AIM OF THE TASK = Would you return the data below exactly as it stands, with every picture left out?

** DATASET EXCERPT follows **

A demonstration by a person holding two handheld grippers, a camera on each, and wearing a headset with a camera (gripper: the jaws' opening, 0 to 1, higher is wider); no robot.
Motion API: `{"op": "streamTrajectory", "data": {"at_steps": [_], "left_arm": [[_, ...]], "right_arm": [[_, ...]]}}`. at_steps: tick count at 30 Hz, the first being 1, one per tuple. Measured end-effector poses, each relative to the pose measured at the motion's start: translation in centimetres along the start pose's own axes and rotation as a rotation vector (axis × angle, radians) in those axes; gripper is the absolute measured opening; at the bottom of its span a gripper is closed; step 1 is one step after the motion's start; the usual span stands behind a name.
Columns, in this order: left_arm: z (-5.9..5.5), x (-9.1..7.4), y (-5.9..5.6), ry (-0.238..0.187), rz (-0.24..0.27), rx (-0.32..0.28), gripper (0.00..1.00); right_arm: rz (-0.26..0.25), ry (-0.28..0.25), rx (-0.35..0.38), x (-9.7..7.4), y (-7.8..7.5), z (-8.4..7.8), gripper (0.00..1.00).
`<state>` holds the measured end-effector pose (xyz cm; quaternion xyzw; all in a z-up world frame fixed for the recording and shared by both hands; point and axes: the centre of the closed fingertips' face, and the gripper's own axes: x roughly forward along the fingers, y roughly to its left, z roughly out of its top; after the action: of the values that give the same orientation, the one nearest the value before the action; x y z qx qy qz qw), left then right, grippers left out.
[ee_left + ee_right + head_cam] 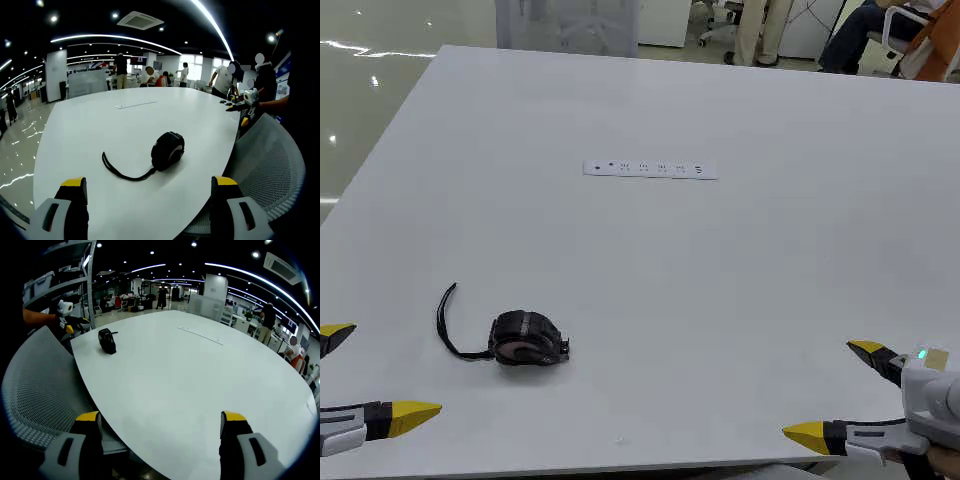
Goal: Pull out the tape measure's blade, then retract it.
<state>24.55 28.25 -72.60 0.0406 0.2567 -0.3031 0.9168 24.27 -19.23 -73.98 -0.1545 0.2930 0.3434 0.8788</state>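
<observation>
Currently both tongs wide open, nothing held. Left gripper (385,368) sits at the near edge of the white table (740,280), with the tape measure (527,339) lying just ahead of its jaws, untouched, wrist strap (448,322) trailing to its left. Right gripper (823,389) is well apart from the tape measure

1. Table (720,280): white top, smooth, matt with a faint sheen.
2. Tape measure (527,339): black casing, plastic-looking, dull finish. Strap (448,325): thin, limp black cord.
3. Left gripper (388,368) and right gripper (818,390): smooth yellow tips and pale grey bodies, plastic-looking.
4. Floor (360,90), far left: highly glossy, mirroring lights.
5. Chair back (40,380): grey open mesh.
</observation>
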Motion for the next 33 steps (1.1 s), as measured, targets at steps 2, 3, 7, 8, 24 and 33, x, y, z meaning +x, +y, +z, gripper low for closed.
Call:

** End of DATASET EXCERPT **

OUTPUT OF THE EXERCISE =
A demonstration by a person holding two handheld grippers, a camera on each, and wearing a headset with a camera (gripper: the jaws' opening, 0 to 1, higher is wider); no robot.
Motion API: `{"op": "streamTrajectory", "data": {"at_steps": [_], "left_arm": [[_, ...]], "right_arm": [[_, ...]]}}`. at_steps: tick count at 30 Hz, the first being 1, one per tuple. Measured end-effector poses, each relative to the pose measured at the motion's start: translation in centimetres along the start pose's own axes and rotation as a rotation vector (axis × angle, radians) in those axes; gripper is the absolute measured opening; at the bottom of its span a gripper is closed; step 1 is one step after the motion's start; the usual span stands behind a name.
Columns, in this order: left_arm: z (-5.9..5.5), x (-9.1..7.4), y (-5.9..5.6), ry (-0.238..0.187), rz (-0.24..0.27), rx (-0.32..0.28), gripper (0.00..1.00); right_arm: rz (-0.26..0.25), ry (-0.28..0.25), rx (-0.35..0.38), x (-9.7..7.4), y (-7.8..7.5), z (-8.4..7.8), gripper (0.00..1.00).
`<state>` holds the measured end-effector pose (xyz cm; quaternion xyzw; all in a z-up world frame fixed for the recording and shared by both hands; point and axes: the centre of the closed fingertips' face, and the gripper's own axes: x roughly forward along the fingers, y roughly to its left, z roughly out of its top; after the action: of the values that give the same orientation, the one nearest the value before the action; x y z qx qy qz qw), left then right, grippers left out.
[ee_left + ee_right + head_cam] 
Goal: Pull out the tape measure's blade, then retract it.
<state>24.55 28.25 -72.60 0.0406 0.2567 -0.3031 0.9168 24.27 -19.23 -73.98 -0.1545 0.2930 0.3434 0.8788</state>
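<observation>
Currently both tongs wide open, nothing held. Left gripper (385,368) sits at the near edge of the white table (740,280), with the tape measure (527,339) lying just ahead of its jaws, untouched, wrist strap (448,322) trailing to its left. Right gripper (823,389) is well apart from the tape measure

1. Table (720,280): white top, smooth, matt with a faint sheen.
2. Tape measure (527,339): black casing, plastic-looking, dull finish. Strap (448,325): thin, limp black cord.
3. Left gripper (388,368) and right gripper (818,390): smooth yellow tips and pale grey bodies, plastic-looking.
4. Floor (360,90), far left: highly glossy, mirroring lights.
5. Chair back (40,380): grey open mesh.
</observation>
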Motion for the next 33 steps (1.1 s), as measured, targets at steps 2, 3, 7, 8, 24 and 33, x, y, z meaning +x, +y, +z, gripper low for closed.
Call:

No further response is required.